One Sows and Another Reaps: Outsourcing Innovation to Suppliers (solo)

  • Abstract: While we know the innovation of supply chain partners can be complementary, I document novel evidence of a substitutionary relationship: Exploiting variation in upstream firms’ effective cost of R&D around the introduction of state-level R&D tax credits, I find customers strategically outsource innovative investment upstream when their suppliers’ R&D becomes effectively cheaper. Subsequently, customers produce patents that are more innovative, more similar to their suppliers’ expertise, and that garner more forward citations. Customers' patents more frequently name inventors previously named in upstream patents. Overall, results indicate firms can outsource their innovative expenditures upstream, while still reaping the innovative outputs.

  • Presentations: University of Georgia, Financial Management Association (Grapevine, TX, 2024), Eastern Finance Association (Philadelphia, PA, 2025), Southern Finance Association (Orland, FL, 2025, scheduled) 
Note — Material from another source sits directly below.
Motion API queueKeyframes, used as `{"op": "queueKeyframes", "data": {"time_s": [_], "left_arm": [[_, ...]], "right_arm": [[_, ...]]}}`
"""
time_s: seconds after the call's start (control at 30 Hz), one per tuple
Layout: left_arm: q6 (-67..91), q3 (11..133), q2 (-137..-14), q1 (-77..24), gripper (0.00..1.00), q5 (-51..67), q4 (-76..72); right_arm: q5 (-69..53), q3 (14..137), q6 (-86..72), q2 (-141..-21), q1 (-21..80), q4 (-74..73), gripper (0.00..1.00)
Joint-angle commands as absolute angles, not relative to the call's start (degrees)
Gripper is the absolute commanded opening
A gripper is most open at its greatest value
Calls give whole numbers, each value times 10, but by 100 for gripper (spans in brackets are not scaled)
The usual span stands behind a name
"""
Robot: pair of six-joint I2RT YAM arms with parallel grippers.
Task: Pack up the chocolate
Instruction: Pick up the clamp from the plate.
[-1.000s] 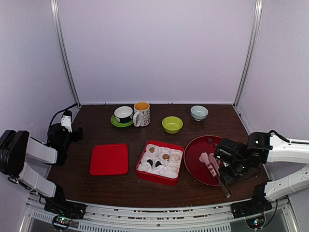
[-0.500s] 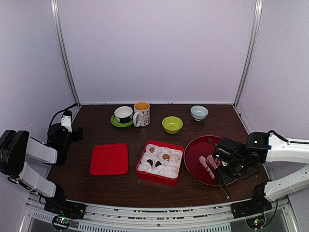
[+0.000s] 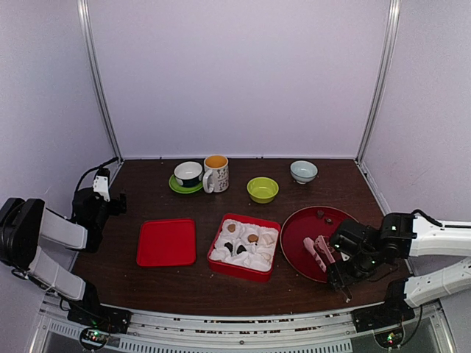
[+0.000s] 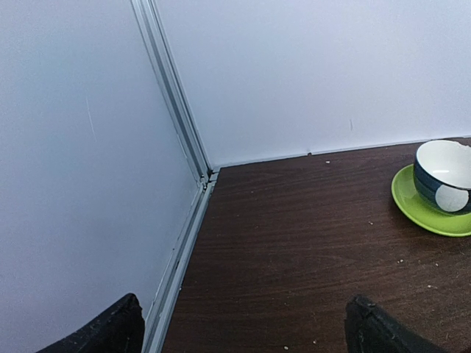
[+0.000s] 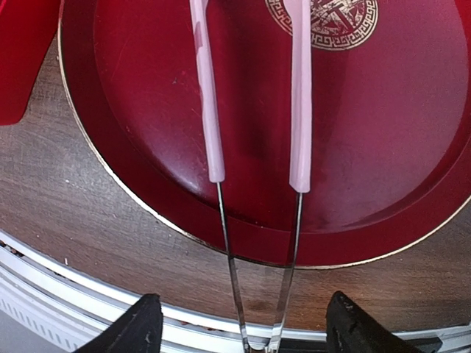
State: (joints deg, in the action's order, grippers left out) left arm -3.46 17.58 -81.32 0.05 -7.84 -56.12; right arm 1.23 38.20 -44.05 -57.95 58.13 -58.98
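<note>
Plainly, the tabletop (image 3: 184, 287) carries the plate (image 3: 294, 232) at lower right of the top view, beside the box (image 3: 239, 271). The right tool (image 5: 245, 318) stands wide astride the tongs (image 5: 210, 110), touching neither arm. The left tool (image 4: 243, 327), far left, is wide and holds nothing. Closing on the thin wire end, which overhangs the plate's rim, could squirt the tongs sideways or tip the plate. The chocolate (image 3: 252, 237) sits in the box; two dark specks on the plate may be more.
</note>
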Motion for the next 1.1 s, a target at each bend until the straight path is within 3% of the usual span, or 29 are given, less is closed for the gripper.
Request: {"op": "queueKeyframes", "data": {"time_s": [0.0, 0.37, 0.83, 1.07], "left_arm": [[-33, 182, -816, 6, 98, -74, -594], [-32, 182, -816, 6, 98, -74, -594], [-32, 183, -817, 6, 98, -74, -594], [-32, 182, -816, 6, 98, -74, -594]], "right_arm": [[7, 366, -461, -559, 582, -562, 79], [1, 350, -467, -557, 581, -547, 72], [0, 341, -471, -563, 588, -539, 74], [8, 338, -474, -581, 594, -537, 66]]}}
When Push Comes to Shove: Selective Trade Credit Generosity in a Global Pandemic (solo)​

  • Abstract: The pattern of trade credit smoothing financial frictions may not hold in times of widespread economic disruption. Using novel quarterly-level data of receivable balances with major customers, I analyze trade credit outcomes at the onset of the COVID-19 pandemic for firms' public, private, and government buyers. While upstream firms extended credit terms toward all customers on average, this aggregation masks considerable cross-sectional variation: Credit extensions overwhelmingly went to large, publicly traded customers with presumably better access to capital. Firms extended terms with these customers by around 20 days, while privately held customers experienced a contraction of credit days of similar magnitude. Cross-sectional tests reveal suppliers consistently extended more credit to customers with better product market position and lower risk. The pattern is not driven by customer financial constraints or variation in downstream demand shocks. Instead, suppliers strategically extended credit to customers with greater downstream stability, resulting in subsequent sales growth, better customer retention, and higher profit margins.

  • Presentations: University of Georgia (April 2025)

The Hidden Risk of a Safe Customer: Regulatory Fragmentation and Government Contracting with Jon Kalodimos

  • Abstract: We examine how regulatory fragmentation affects the capital structure decisions of government suppliers. Using text-based measures of regulatory structure and a novel text-based measure of government procurement exposure, we find that suppliers respond to greater fragmentation by adopting more conservative capital structures, reducing leverage and increasing cash holdings. Our evidence supports a risk-based precautionary channel rather than an expectations-driven motive. The conservative response is strongest among firms with high procurement exposure and those making relationship-specific investments with limited redeployability, including R&D and differentiated products. The effect diminishes for long-tenured government suppliers who have accumulated regulatory expertise and reputational capital. We introduce a novel procurement exposure measure that captures firms' exposure to government contracting processes independent of contract value, addressing limitations of traditional disclosure-based approaches. Our findings reveal that regulatory fragmentation creates a distinct risk channel for government contractors that operates through the increased probability of contract disputes and relationship termination, offsetting the cash flow benefits typically associated with government customer relationships.